Copy out the entries below exactly as they stand, but only from the line containing "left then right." through the line containing "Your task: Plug".

**Source data**

────────────────

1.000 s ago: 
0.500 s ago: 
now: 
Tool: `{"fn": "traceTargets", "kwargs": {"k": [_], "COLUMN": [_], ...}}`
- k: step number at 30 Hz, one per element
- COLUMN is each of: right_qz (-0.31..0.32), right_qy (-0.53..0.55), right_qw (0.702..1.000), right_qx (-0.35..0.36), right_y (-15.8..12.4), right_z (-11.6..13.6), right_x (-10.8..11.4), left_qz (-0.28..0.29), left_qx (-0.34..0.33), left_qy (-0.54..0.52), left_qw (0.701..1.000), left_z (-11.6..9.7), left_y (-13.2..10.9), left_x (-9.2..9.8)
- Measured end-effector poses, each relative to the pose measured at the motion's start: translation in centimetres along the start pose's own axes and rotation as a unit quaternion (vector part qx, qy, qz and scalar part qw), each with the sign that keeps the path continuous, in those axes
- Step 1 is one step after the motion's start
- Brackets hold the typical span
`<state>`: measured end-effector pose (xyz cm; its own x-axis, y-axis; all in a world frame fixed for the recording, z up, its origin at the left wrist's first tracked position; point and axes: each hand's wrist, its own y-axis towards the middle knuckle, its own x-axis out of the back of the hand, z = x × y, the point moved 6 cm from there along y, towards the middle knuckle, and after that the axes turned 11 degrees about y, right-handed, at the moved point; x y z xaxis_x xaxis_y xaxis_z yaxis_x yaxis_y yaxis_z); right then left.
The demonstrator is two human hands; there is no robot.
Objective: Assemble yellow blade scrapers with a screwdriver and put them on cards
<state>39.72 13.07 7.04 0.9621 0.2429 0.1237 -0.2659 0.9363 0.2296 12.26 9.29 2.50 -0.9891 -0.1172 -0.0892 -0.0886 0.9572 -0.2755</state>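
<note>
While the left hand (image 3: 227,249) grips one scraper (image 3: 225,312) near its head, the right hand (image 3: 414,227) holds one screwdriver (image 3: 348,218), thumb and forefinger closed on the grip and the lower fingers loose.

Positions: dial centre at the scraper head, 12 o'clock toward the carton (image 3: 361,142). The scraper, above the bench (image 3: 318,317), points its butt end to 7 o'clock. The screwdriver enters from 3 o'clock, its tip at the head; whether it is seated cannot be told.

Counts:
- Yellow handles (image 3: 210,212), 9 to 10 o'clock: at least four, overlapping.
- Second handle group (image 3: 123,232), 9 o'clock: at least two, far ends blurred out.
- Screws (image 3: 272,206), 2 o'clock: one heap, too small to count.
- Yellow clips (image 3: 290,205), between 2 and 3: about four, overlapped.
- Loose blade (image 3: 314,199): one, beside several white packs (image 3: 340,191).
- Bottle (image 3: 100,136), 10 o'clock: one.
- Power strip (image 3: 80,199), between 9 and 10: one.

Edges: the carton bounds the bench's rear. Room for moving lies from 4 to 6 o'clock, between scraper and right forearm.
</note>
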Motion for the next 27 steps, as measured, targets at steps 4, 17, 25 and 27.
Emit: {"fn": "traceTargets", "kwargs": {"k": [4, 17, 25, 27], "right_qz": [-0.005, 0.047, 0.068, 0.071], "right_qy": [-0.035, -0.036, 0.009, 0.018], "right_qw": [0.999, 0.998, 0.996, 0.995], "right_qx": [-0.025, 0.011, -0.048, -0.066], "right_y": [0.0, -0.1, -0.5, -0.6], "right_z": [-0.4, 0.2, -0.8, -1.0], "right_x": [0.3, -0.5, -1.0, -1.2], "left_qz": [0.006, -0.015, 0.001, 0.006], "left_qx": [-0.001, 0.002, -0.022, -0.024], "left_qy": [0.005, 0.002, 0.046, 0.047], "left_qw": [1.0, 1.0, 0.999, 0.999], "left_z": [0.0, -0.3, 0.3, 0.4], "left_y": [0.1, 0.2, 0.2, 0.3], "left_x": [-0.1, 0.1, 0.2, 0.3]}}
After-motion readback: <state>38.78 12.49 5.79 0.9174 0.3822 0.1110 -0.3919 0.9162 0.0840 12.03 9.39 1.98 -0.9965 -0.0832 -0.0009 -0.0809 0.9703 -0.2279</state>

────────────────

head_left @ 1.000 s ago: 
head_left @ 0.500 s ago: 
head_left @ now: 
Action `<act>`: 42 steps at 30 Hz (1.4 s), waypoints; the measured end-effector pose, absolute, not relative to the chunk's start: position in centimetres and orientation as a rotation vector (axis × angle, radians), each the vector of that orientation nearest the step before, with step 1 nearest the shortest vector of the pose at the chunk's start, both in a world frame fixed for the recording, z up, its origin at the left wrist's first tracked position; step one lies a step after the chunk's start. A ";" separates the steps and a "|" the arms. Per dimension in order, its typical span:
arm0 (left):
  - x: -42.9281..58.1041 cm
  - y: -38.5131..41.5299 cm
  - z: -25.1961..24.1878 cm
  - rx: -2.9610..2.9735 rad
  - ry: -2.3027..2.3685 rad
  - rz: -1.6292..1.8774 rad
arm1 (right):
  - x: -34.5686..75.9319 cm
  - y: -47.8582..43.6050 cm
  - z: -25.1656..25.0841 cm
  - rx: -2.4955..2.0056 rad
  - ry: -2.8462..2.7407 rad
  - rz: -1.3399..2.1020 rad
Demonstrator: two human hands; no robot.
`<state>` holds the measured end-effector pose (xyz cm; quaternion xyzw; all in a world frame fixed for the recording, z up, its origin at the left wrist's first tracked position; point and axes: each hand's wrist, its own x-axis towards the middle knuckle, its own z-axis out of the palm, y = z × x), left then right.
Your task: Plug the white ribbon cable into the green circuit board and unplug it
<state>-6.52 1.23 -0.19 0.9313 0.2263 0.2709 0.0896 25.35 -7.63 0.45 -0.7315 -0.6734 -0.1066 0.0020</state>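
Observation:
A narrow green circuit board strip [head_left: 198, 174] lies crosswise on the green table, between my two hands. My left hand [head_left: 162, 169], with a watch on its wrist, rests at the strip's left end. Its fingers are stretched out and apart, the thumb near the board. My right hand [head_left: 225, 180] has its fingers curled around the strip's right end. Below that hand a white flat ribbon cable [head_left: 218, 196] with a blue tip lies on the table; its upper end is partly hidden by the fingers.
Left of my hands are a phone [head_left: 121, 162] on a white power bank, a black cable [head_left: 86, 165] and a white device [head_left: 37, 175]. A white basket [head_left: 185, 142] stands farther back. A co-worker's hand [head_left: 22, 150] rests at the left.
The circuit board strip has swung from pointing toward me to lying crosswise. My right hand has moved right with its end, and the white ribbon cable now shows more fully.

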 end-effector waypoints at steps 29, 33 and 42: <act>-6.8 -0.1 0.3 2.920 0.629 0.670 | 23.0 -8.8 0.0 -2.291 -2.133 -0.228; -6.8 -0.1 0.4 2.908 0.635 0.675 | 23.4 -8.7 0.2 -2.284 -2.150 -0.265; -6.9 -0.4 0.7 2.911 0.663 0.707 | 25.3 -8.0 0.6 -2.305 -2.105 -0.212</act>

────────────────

**Reply**
`<state>` holds the measured end-effector pose (xyz cm; quaternion xyzw; all in a world frame fixed for the recording, z up, its origin at the left wrist's first tracked position; point and axes: each hand's wrist, its own x-axis towards the middle knuckle, its own z-axis out of the palm, y = z × x), left then right.
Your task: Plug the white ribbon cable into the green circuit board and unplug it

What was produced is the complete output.